Borgofranco, addio al sarto musicista: «Un esempio di dedizione»
BORGOFRANCO D’IVREA. Il mondo bandistico canavesano piange la scomparsa di Mario Soluri, 83 anni, figura molto carismatica, conosciuta e apprezzata non soltanto a Borgofranco d'Ivrea dove giovedì 14 agosto, sono stati celebrati i funerali, prima di trasportare il feretro nel cimitero di San Germano.
Soluri, originario della Calabria, ma trasferitosi in Canavese da oltre quarant'anni dove ha sposato Ada, è mancato sabato 26 luglio all'ospedale di Ivrea, dov'era ricoverato da qualche giorno a causa di un problema di salute.
Sarto a Lessolo, Soluri aveva poi lavorato alla Montefibre a Ivrea e alla Carlo Erba di Settimo Torinese.

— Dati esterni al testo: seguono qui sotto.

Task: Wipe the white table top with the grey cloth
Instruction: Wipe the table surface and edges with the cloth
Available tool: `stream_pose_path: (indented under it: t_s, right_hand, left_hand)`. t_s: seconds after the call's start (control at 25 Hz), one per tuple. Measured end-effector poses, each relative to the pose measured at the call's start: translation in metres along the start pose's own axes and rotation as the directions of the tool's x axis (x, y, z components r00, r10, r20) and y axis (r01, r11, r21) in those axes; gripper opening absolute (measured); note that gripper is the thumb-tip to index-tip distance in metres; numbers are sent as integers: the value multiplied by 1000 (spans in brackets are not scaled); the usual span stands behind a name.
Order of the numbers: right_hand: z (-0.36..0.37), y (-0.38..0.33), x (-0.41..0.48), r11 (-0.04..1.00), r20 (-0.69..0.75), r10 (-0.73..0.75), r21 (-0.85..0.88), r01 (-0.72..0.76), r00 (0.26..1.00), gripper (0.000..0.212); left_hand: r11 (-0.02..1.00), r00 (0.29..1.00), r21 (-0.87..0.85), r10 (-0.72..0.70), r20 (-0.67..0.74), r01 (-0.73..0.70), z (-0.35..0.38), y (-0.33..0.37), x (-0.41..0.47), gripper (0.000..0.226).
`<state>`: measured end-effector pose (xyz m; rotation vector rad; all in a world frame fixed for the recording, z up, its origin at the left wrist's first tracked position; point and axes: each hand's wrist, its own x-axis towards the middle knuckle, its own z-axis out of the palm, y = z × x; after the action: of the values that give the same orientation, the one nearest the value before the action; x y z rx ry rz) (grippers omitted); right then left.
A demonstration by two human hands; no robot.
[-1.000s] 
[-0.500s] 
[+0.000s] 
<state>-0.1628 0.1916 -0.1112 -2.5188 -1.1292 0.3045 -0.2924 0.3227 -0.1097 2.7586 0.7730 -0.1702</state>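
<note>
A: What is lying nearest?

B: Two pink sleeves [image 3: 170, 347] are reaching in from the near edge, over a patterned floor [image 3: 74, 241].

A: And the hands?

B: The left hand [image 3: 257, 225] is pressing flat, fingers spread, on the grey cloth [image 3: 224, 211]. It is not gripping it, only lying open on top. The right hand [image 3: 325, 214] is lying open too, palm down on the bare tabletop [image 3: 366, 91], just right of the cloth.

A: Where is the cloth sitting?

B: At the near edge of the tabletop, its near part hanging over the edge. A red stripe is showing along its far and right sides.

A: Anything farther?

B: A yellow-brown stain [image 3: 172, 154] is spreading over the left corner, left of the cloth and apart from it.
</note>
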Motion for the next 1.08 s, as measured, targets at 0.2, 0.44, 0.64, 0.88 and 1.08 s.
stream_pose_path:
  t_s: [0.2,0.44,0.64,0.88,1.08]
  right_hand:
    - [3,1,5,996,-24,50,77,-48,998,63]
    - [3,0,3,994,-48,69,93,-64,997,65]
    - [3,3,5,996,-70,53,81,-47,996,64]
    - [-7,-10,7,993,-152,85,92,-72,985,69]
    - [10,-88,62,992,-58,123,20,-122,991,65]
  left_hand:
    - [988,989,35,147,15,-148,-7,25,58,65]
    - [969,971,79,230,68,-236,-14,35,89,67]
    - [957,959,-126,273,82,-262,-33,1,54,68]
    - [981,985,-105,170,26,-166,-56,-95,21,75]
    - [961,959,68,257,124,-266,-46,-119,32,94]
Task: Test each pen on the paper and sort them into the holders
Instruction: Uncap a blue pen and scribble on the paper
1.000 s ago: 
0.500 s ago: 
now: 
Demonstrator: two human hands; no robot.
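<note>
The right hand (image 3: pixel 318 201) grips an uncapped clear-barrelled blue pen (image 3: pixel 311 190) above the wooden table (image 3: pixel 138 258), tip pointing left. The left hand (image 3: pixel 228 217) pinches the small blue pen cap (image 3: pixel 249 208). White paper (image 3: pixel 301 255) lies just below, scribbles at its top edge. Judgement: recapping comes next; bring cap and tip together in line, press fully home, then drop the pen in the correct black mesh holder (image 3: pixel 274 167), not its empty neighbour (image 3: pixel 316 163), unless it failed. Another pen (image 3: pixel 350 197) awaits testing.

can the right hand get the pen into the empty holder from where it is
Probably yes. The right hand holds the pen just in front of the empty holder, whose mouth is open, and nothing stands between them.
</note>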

Padre di Cristina e Rosemma e nonno sempre molto premuroso di Antonio, coltivava da sempre la passione per la musica. Nello specifico ha suonato il filo corno contralto nella banda musicale di Borgofranco d'Ivrea (diretta per moltissimi anni dal maestro Silvano Sonza e, recentemente, da Marcello Dabanda), ma anche in quella di Quassolo, Lessolo e della frazione Montestrutto di Settimo Vittone e in alcune circostanze anche in servizio per quella di Ivrea.
Il sindaco Fausto Francisca ha voluto ricordarlo tracciandone un ricordo colmo di gratitudine misto e affetto: «Persona riservata, ma sempre disponibile e dai grandi valori – ha detto Francisca –, che ha saputo trasmettere a tutti noi. Sempre presente quando si doveva suonare con la banda, soprattutto in occasione della Festa della Repubblica, ricorrenza a cui teneva molto. Si prestava con piacere, mettendoci passione, professionalità e dedizione. Nella musica come in tutto quello che faceva. Lo scorso anno, in occasione del concerto della nostra festa patronale di San Maurizio, gli era stata conferita l'importante onorificenza per i cinquant'anni di militanza nella banda musicale borgofranchese». Con la sua morte, ha concluso il sindaco, «la nostra comunità perde una risorsa molto importante, un uomo di valore che con il suo impegno ha contribuito ad arricchire il tessuto culturale di tutto il territorio, non soltanto di Borgofranco».